In terms of photographic technology, a lot has happened since Reinhardt’s presentations, but his ideas about an image’s ability to condition and edify its audience are not out of date. Last Saturday evening, a living room slideshow also sought to provide a counterpoint to the normal circumstances of contemporary art production and consumption. It was a festive conclusion to photographer Samuel Budin’s month-long stay at Room & Board, an “experimental residency” run by IFA doctoral student Julia Pelta Feldman. For a month, Budin lived at Feldman’s home in Williamsburg; while saving a month’s rent (no laughing matter in New York), Budin worked closely with Feldman to finalize the exhibition Northwestern Chromes and Other Chromes, a two-part documentation of his travels in the Pacific Northwest.

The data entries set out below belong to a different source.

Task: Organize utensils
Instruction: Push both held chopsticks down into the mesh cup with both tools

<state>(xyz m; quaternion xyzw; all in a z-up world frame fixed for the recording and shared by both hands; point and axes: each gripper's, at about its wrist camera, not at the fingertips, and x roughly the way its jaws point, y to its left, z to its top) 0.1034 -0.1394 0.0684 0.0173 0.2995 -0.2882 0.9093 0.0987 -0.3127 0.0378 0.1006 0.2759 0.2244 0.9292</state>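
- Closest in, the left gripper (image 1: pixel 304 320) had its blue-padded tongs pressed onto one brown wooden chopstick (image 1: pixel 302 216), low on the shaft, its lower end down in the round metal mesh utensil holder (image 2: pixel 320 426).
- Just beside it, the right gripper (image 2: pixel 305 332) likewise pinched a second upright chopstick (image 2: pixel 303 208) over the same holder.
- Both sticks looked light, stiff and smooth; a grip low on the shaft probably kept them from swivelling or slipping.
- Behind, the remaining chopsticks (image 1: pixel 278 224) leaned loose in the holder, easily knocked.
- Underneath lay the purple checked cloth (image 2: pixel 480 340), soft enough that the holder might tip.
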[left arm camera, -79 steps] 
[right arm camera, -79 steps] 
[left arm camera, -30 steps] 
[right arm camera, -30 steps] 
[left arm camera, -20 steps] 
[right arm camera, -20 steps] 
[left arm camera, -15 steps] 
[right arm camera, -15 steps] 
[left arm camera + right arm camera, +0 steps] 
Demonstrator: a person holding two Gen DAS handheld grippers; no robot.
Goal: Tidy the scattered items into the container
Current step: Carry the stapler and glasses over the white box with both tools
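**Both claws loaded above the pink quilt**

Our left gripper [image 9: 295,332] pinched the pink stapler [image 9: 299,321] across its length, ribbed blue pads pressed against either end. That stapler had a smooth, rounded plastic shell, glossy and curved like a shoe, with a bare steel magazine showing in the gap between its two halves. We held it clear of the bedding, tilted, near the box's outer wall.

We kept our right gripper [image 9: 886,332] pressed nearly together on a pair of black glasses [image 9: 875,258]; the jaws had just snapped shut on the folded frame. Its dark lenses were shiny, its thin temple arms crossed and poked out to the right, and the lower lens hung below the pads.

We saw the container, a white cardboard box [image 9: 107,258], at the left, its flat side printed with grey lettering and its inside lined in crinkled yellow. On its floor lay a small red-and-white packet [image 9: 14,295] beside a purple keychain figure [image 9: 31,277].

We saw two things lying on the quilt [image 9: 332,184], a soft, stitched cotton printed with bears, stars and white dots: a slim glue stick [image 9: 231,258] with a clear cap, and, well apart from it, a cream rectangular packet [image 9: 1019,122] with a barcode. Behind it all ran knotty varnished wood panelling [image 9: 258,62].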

Feldman and artist Daniel Fishkin, a friend and the program’s inaugural resident, established the residency as a response to “the ridiculous bureaucracy of the art world and how it often stifles genuinely experimental endeavors,.” as Feldman put it. This past summer, Fishkin composed a “laptop orchestra,” which he rehearsed and performed with a group of friends in Feldman’s kitchen using only the digital voices from computers.
The culmination of Budin’s residency was a convivial, participatory salon. The series “Other Chromes” illuminated the bathroom, rainbows of vintage candy decked the tables, and each visitor received a red raffle ticket that granted access to a private audience (and mystery slideshow) with Budin in the upstairs bedroom.

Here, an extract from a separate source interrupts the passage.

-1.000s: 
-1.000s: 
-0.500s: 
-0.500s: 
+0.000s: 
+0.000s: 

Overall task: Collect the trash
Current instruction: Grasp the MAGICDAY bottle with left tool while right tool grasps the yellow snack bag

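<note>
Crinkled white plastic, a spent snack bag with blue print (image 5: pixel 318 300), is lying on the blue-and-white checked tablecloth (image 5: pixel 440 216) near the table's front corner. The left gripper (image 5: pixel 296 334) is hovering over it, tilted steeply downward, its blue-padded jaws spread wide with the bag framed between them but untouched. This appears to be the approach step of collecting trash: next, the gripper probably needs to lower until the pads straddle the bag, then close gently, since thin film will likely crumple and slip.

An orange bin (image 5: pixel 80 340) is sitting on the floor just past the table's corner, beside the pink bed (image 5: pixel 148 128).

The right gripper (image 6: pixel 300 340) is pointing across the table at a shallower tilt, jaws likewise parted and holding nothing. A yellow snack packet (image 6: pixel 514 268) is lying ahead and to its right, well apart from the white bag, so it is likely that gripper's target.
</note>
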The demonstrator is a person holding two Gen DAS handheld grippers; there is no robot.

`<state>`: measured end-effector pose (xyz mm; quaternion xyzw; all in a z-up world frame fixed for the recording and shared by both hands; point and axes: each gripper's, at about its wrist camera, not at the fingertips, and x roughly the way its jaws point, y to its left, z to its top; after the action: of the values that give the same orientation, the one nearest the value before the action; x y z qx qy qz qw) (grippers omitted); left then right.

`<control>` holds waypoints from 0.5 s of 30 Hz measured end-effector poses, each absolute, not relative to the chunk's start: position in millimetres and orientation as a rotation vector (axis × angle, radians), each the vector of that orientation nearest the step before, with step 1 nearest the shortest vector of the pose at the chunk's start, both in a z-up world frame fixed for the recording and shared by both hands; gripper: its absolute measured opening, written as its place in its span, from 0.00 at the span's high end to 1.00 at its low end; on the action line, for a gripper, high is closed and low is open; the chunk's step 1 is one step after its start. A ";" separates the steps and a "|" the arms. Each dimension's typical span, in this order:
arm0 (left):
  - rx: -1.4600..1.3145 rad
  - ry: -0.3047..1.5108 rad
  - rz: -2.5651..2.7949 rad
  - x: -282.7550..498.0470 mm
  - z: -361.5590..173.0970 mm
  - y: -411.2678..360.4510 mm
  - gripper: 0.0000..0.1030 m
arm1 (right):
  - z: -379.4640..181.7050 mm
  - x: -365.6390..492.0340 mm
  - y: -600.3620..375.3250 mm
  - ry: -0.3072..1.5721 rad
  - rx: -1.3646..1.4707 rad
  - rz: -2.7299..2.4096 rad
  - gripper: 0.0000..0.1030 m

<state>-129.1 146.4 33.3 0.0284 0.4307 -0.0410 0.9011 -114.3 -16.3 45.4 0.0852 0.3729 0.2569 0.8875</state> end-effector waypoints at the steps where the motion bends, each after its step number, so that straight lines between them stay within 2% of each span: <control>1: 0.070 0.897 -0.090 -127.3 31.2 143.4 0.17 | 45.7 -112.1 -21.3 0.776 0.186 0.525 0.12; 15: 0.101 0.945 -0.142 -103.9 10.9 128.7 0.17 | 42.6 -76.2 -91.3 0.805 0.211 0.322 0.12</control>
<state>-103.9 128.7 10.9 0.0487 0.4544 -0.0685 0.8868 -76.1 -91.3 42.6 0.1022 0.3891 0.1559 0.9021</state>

But the apex of the evening came when Budin unveiled “Northwestern Chromes.” Standing next to the projector, dapperly dressed in a funky, checkered suit, the artist manually advanced each slide, narrating his journey and fielding questions from the audience. In one anecdote, Budin related how he had hoarded slide film when he learned that companies would stop its fabrication. Budin’s medium-format photographs formed the most striking elegy to this disappearing film format When exposed and projected just so, slide film produces an image that glows with hallucinatory saturation and intensity; with the larger light-sensitive surface characteristic of medium-format film, the effect of Budin’s photographs was even more bewitching. Beyond the optical enchantment of the slide format, Budin’s knack for turning otherwise mundane street scenes into tight, geometric compositions brought to mind Lee Friedlander and others whose style mingles documentary with social commentary. Some of the subjects populating Budin’s photos, like the neon-clad dockworker, look directly at the camera and pose or smile. Others might be vagrants, asleep in the ferry or ambling threadbare through a vacant street, with a lavender-painted building behind and the evergreens beckoning ahead.

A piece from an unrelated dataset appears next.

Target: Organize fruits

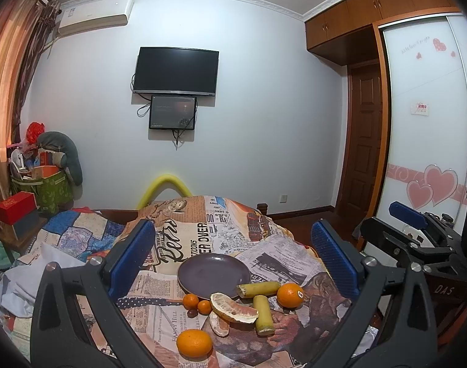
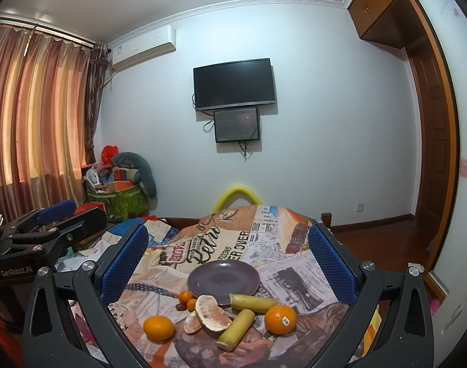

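Both grippers, left (image 1: 233, 245) and right (image 2: 230, 245), hung wide open and empty above the fruit. The plate (image 2: 202, 279) sat bare. Taking the stickered orange (image 2: 280, 319) squarely across its middle looked wisest.

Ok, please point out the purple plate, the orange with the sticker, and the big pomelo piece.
purple plate (image 1: 202, 268): left wrist view, on its bare inner surface.
orange with the sticker (image 2: 277, 317): right wrist view, on its peel, left of the sticker.
big pomelo piece (image 1: 233, 306): left wrist view, on its flesh.
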Motion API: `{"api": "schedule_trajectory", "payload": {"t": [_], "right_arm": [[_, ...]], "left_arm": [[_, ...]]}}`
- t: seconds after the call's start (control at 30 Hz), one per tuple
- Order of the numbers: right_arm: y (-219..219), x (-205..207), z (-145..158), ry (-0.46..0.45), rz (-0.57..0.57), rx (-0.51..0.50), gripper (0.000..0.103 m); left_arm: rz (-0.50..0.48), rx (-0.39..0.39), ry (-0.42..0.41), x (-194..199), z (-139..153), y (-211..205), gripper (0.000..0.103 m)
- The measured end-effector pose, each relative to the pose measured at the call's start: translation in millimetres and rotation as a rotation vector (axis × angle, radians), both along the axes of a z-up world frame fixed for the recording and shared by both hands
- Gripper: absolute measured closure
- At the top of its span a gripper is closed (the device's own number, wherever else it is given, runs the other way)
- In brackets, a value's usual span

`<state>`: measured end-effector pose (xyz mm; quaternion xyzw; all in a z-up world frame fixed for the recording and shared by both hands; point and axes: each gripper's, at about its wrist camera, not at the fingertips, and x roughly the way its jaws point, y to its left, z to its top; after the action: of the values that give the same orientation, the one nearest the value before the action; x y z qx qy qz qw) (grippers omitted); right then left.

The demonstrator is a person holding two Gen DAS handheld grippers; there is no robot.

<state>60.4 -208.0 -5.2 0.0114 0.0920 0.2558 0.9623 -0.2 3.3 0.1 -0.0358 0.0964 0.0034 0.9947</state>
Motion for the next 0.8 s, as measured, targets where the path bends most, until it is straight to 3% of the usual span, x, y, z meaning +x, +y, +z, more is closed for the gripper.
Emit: {"api": "schedule_trajectory", "payload": {"t": [0.8], "right_arm": [[-1.7, 0.5, -0.5, 0.010, 0.002, 0.005, 0.000]], "left_arm": [[-0.005, 0.002, 0.001, -0.3, 0.2, -2.0, 0.000]]}}
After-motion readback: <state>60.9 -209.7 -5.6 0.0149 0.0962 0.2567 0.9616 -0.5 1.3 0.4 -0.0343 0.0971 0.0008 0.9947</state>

Although the resuscitation of analog film processes can seem like an exercise in nostalgia, Budin’s show-and-tell made it clear that when certain kinds of film go extinct, they take their particular genre of storytelling down with them, too. Whereas Reinhardt’s slideshows, cartoons, and paintings insist on long-form looking, Budin’s series remind us that some things are best enjoyed in person, made with, by, and for friends.